10 of 11 people found the following review helpful:
5.0 out of 5 stars
Delighful!,
By A Customer
This review is from: Great Day for Up! (Bright & Early Books(R)) (Library Binding)
An understated, masterful progression building steadily from the simple to the complex, finally culimating in a classic punch-line. The draw of this book is so great that even though my three children have, almost, outgrown it, while browsing for more "mature" titles, I just had to see if it was available since our copy is in such a tattered state that it will never survive the next generation of children to hopefully invade my home. Though almost fifteen years have past since I last read this book to a toddler, so lingering and delightful is the text that I find I can still recite the story verbatim; when requested by my cool teenagers! And as always, "Dr. Suess's illustrations only add to the pleasure. Having children is a wonderful excuse to enjoy such juvenile masterpieces!
6 of 6 people found the following review helpful:
4.0 out of 5 stars
Dr. Seuss let's somebody else draw his book on "Up",
By Lawrance M. Bernabo (The Zenith City, Duluth, Minnesota) - See all my reviews (VINE VOICE) (COMMUNITY FORUM 04) (TOP 500 REVIEWER) (HALL OF FAME REVIEWER)
This review is from: Great Day for Up (Bright & Early Books(R)) (Hardcover)
"Great Day for Up" is a unique Dr. Seuss book and you can tell this just by looking at the cover. That is because while the book is written by Dr. Seuss it features the jolly drawings of the English artist Quentin Blake. Until this point every time I have read a book written by Dr. Seuss it was also illustrated by Dr. Seuss and when somebody else did the drawings Dr. Seuss used the name Theo. LeSieg (which is "Geisel" backwards). So the fact that this is a real "Dr. Seuss" book drawn by somebody else is pretty special.This Bright and Early Book provides rhymed text and illustrations introducing the many meanings of the word "up" as Seuss and Blake show beginning readers that this is a "Great day for up!" You get the point half way through the book but little kids should be able to hand on longer, especially when they are reading the book for themselves. Besides, by the end of "Great Day for Up" we get to the point where "EVERYONE on Earth is up!" (with one very important and rather ironic exception).
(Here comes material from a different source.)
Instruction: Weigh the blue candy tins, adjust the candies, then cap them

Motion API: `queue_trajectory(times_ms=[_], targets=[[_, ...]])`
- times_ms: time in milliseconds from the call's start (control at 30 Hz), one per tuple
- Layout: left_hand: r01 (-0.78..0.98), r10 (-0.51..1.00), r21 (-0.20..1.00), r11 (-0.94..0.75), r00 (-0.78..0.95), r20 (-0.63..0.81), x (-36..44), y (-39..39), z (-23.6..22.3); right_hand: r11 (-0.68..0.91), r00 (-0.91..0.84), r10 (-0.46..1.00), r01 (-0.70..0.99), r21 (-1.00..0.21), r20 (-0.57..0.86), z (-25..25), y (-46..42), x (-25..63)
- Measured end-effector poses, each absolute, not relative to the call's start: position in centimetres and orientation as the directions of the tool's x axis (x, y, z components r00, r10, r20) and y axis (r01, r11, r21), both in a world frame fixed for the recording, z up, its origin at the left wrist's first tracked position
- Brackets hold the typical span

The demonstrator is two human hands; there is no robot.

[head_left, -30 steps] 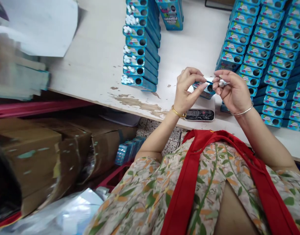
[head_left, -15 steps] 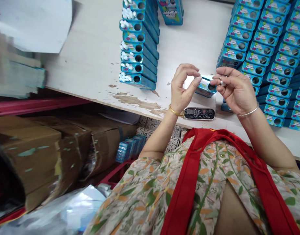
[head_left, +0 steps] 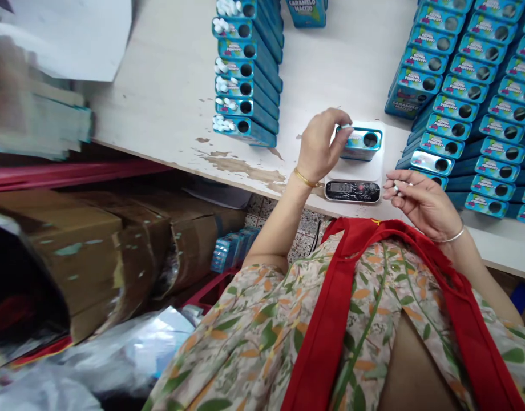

As with all of the Bright and Early Books for Beginning Beginners what you have here is a brief and funny story, where the words are few and easy, there is a catchy rhythm, and the pictures are happy and colorful clues to the text. These are designed for an even lower age group than the Bright and Early Books that followed "The Cat in the Hat," which was the "Harry Potter" of its day when it came to encouraging even pre-schoolers to discover the delights of reading for themselves. This is not one of the most interesting volumes in the series, but overall these books were a delight.